SUPPLIED RECORDS:
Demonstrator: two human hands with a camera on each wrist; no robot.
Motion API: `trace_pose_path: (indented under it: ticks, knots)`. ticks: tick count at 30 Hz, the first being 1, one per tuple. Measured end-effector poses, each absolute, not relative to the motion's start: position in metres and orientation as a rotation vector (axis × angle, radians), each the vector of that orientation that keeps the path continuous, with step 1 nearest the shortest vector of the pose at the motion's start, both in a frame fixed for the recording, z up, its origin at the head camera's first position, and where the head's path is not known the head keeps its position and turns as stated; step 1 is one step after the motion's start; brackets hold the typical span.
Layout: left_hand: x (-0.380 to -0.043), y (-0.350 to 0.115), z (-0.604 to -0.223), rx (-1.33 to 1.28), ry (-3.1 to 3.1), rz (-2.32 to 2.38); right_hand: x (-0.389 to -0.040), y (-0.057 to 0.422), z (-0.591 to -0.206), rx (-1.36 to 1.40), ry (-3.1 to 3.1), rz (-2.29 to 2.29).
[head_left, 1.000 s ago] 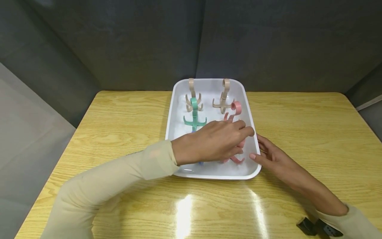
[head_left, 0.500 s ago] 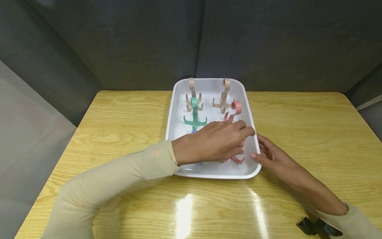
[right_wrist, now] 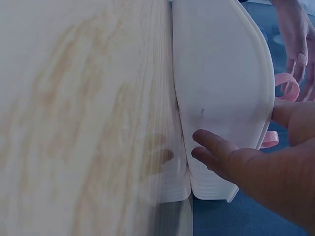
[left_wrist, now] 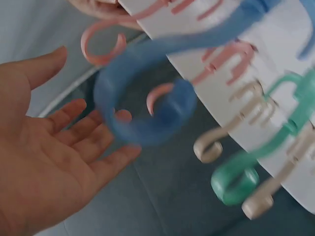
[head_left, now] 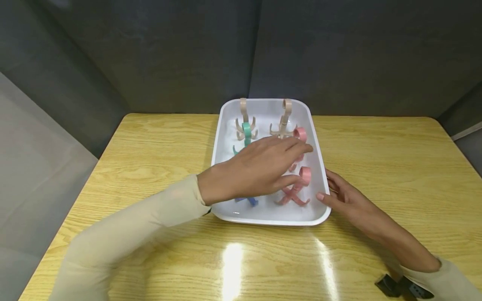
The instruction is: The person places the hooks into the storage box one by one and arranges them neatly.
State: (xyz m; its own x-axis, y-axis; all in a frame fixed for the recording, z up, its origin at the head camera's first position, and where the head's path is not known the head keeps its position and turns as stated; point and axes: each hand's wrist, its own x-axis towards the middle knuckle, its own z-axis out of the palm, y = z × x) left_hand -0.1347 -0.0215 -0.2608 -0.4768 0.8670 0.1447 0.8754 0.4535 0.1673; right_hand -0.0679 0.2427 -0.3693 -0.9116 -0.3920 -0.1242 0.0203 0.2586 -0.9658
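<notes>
My left hand [head_left: 260, 167] hovers over the white tray [head_left: 267, 222], its fingers loosely extended and holding nothing. Below its thumb lies the front pink multi-prong hook [head_left: 291, 196]; its fingers partly cover the rear pink hook [head_left: 300, 133]. A blue hook [head_left: 252, 201] is mostly hidden under that wrist, though its curl looms large in the left wrist view. The green hook [head_left: 246, 129] is partly covered too. With thumb over the rim and fingers along the outer wall, my right hand [head_left: 344, 198] holds the tray's right side.
Two beige hooks, one at left [head_left: 244, 109] and one at right [head_left: 287, 106], stand at the tray's far end. The tray sits on a wooden table [head_left: 380, 159] near its back edge. Dark panels [head_left: 188, 54] rise behind.
My left hand has let go of the front pink hook and moved left and slightly away from me, uncovering that hook. My right hand stays at the tray.
</notes>
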Motion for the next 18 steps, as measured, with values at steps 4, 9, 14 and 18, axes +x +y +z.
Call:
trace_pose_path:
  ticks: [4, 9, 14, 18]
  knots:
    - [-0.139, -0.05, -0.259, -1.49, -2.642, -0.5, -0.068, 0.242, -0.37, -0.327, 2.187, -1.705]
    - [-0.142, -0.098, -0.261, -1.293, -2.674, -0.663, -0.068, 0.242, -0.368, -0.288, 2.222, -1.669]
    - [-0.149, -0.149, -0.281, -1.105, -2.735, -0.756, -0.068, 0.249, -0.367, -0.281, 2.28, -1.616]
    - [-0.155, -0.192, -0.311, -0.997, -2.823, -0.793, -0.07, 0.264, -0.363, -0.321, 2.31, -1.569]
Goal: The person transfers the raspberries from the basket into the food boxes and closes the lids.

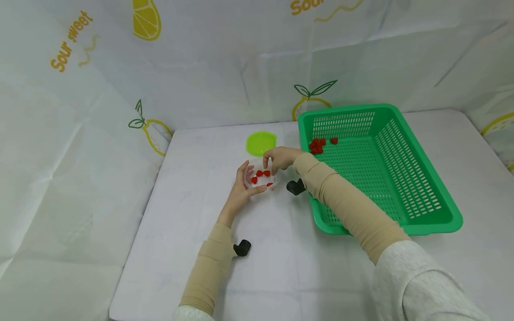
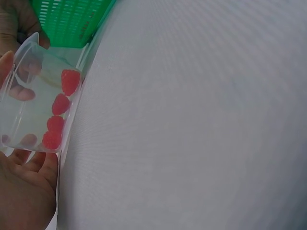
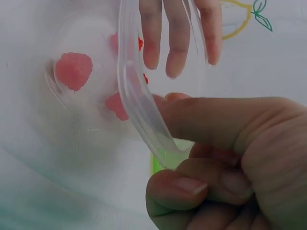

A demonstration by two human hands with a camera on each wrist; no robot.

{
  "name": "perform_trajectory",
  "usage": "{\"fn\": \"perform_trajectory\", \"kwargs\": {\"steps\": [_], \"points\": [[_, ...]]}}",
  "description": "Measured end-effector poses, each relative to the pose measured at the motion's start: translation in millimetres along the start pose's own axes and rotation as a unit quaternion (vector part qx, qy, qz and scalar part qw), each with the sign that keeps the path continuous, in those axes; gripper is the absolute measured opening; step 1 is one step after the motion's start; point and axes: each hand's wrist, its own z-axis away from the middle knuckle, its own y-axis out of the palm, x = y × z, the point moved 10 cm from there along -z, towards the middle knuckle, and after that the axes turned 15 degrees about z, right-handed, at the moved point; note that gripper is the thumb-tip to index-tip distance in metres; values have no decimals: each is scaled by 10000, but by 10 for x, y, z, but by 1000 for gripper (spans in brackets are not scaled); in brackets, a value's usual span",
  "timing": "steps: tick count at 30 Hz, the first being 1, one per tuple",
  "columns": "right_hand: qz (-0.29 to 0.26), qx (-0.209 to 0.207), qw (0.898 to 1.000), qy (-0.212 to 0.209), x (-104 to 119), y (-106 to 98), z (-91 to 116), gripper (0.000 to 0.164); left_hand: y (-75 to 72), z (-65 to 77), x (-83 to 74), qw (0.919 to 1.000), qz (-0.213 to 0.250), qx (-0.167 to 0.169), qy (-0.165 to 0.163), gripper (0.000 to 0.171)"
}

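Observation:
My left hand (image 1: 241,183) grips a clear plastic cup (image 2: 41,112) from its left side, thumb toward me and fingers round the far side. Several red raspberries (image 2: 70,82) lie along the bottom of the cup. From the right, my right hand (image 1: 282,158) reaches over the cup's rim. Its thumb (image 3: 206,120) overlaps the rim in the right wrist view, while its other fingers (image 3: 175,191) are bent below it. I cannot tell whether the right fingers hold anything.
A green slotted basket (image 1: 419,178) stands to the right, under my right forearm. More raspberries (image 1: 316,146) sit in its far left corner. Just behind the cup lies a bright yellow-green lid (image 1: 260,142). White cloth covers the table (image 1: 196,178) and hangs as a backdrop.

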Motion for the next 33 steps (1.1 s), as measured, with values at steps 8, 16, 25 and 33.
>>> {"fn": "perform_trajectory", "kwargs": {"steps": [8, 16, 25, 33], "points": [[-184, 196, 9996, 16, 29, 33, 52, 27, 79, 123, -182, 9996, 136, 194, -179, 94], [208, 123, 9997, -56, 116, -59, 157, 36, 78, 171, -260, 9994, 288, 135, -158, 92], [-176, -181, 9981, -568, 175, -221, 323, 40, -13, 22, 6, 9996, 260, -79, 49, 91], [-738, -615, 9931, -670, -4, -409, 563, 36, 10, -1, 8, 9997, 249, 20, 14, 94]]}}
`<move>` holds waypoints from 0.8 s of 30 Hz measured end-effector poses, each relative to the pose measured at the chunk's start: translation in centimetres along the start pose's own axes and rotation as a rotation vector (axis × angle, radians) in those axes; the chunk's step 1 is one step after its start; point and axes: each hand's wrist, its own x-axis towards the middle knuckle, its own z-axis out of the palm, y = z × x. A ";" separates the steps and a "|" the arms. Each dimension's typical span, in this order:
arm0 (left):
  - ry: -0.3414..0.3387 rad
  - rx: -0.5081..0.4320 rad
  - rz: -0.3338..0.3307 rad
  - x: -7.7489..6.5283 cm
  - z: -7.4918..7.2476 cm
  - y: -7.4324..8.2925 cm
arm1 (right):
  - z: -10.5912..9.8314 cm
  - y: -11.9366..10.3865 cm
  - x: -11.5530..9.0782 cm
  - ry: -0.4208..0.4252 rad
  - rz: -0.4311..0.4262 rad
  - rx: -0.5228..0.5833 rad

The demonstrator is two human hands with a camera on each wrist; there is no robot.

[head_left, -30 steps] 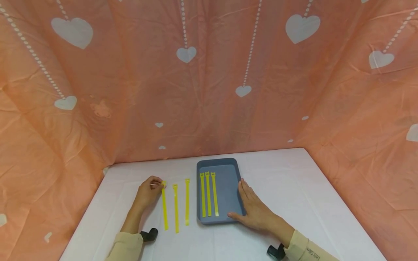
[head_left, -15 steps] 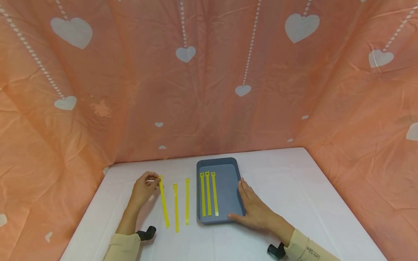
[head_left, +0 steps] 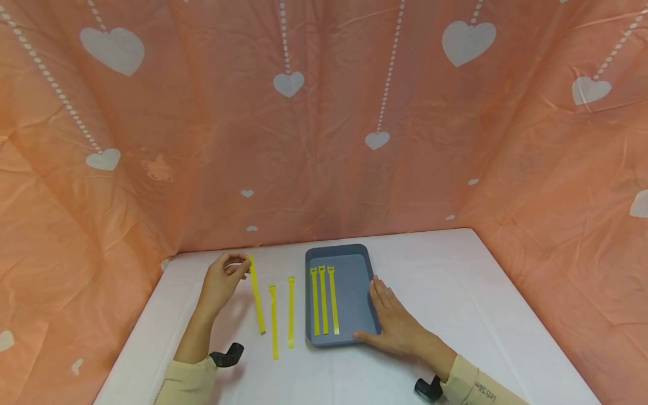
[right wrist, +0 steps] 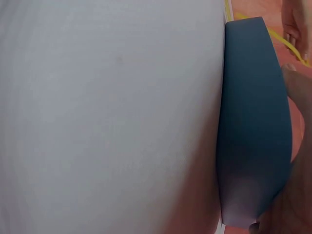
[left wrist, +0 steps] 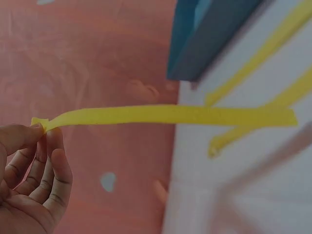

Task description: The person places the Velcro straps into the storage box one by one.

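My left hand (head_left: pixel 220 284) pinches a yellow cable strap (head_left: pixel 257 295) by its slotted head, thumb against fingers. In the left wrist view the strap (left wrist: pixel 146 114) stretches out from the fingertips, raised off the table. Two more yellow straps, a nearer one (head_left: pixel 274 323) and one beside the tray (head_left: pixel 291 312), lie on the table. Three others, among them the rightmost strap (head_left: pixel 333 301), lie side by side at the left inside a grey-blue tray (head_left: pixel 354 298). My right hand (head_left: pixel 397 329) rests against the tray's right side with straight fingers, its thumb at the front rim.
A white cloth covers the table (head_left: pixel 445 292). Behind and on both sides hangs an orange curtain (head_left: pixel 324 180) with white hearts. Black wrist cameras sit at the left cuff (head_left: pixel 194 382) and the right cuff (head_left: pixel 458 377).
My left hand has lifted the leftmost strap from the table and moved it away from me, toward the back edge. The right hand and the tray stay put.
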 end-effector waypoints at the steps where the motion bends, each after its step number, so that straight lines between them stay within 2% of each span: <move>1: -0.003 -0.001 0.010 0.0 0.1 0.4 | 0.0 0.0 0.0 0.000 0.000 0.000; 8: -0.008 -0.047 0.091 0.3 0.7 3.2 | 0.1 0.2 0.0 -0.002 0.005 -0.008; 13: -0.029 -0.081 0.126 0.6 1.4 4.8 | 0.1 0.2 0.1 -0.008 0.007 -0.009; 19: -0.064 -0.127 0.135 1.4 2.8 5.6 | -0.2 0.0 0.1 -0.022 0.020 0.016; 24: -0.082 -0.120 0.137 1.6 4.0 6.0 | -0.3 -0.2 0.0 -0.034 0.028 0.027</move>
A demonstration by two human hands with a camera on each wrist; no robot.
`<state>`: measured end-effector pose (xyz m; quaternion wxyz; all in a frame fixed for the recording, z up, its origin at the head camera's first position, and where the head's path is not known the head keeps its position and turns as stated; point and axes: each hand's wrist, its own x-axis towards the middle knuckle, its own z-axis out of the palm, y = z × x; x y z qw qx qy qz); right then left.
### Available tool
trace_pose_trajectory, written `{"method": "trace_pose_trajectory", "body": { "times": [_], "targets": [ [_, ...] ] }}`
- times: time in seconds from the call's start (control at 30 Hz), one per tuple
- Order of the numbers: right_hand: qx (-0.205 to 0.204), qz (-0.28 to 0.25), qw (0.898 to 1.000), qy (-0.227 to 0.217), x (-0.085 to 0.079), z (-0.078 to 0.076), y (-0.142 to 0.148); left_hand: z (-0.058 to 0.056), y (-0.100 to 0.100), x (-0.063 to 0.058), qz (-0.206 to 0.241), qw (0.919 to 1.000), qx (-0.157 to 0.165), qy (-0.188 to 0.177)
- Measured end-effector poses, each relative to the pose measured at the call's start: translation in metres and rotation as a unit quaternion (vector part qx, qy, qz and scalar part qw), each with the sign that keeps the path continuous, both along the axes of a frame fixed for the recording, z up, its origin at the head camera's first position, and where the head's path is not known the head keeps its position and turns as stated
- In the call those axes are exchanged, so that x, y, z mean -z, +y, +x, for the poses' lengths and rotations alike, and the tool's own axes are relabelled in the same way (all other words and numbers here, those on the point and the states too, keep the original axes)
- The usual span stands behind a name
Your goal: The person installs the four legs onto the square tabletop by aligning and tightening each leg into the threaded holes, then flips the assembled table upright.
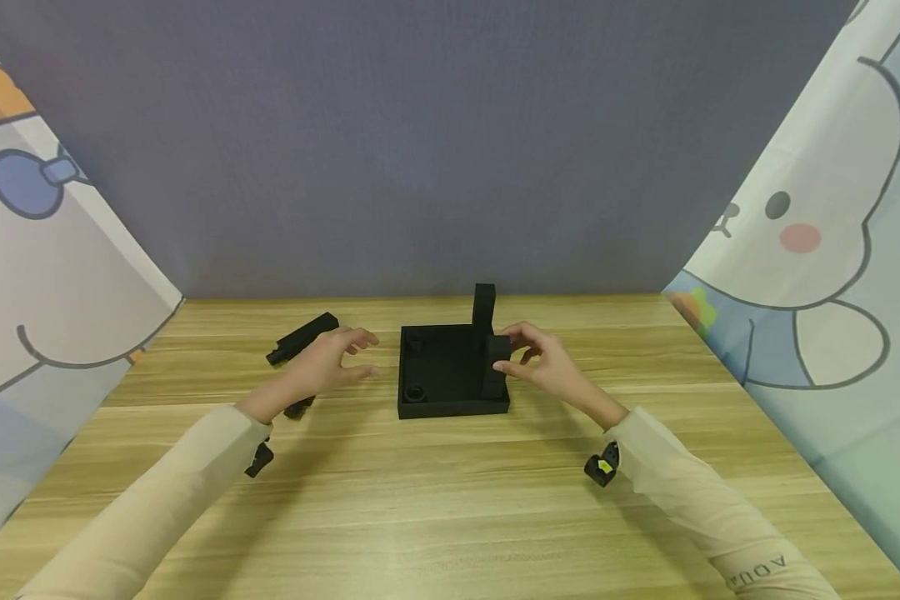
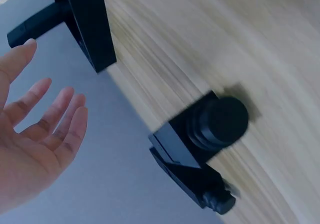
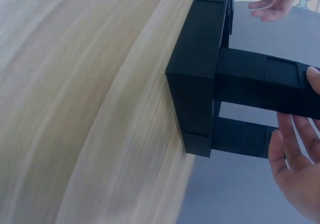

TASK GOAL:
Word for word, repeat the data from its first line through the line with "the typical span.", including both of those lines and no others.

EXPECTED ANSWER:
Demonstrator: two human hands with a camera on each wrist; no robot.
Motion API: `trace_pose_path: (indented under it: ticks, knots)`. ticks: tick count at 30 Hz, the first being 1, one per tuple. Measured end-effector poses, each absolute, not relative to the motion's start: position in metres and orientation as a rotation vector (axis × angle, radians), each the vector of that orientation that keeps the path continuous, with step 1 nearest the shortest vector of the pose at the motion's start, both in a frame fixed for the recording, z up, its origin at the head camera's first position, and where the head's path is not known the head keeps its position and turns as stated; step 1 is one step after the motion's start; brackets hold the typical span.

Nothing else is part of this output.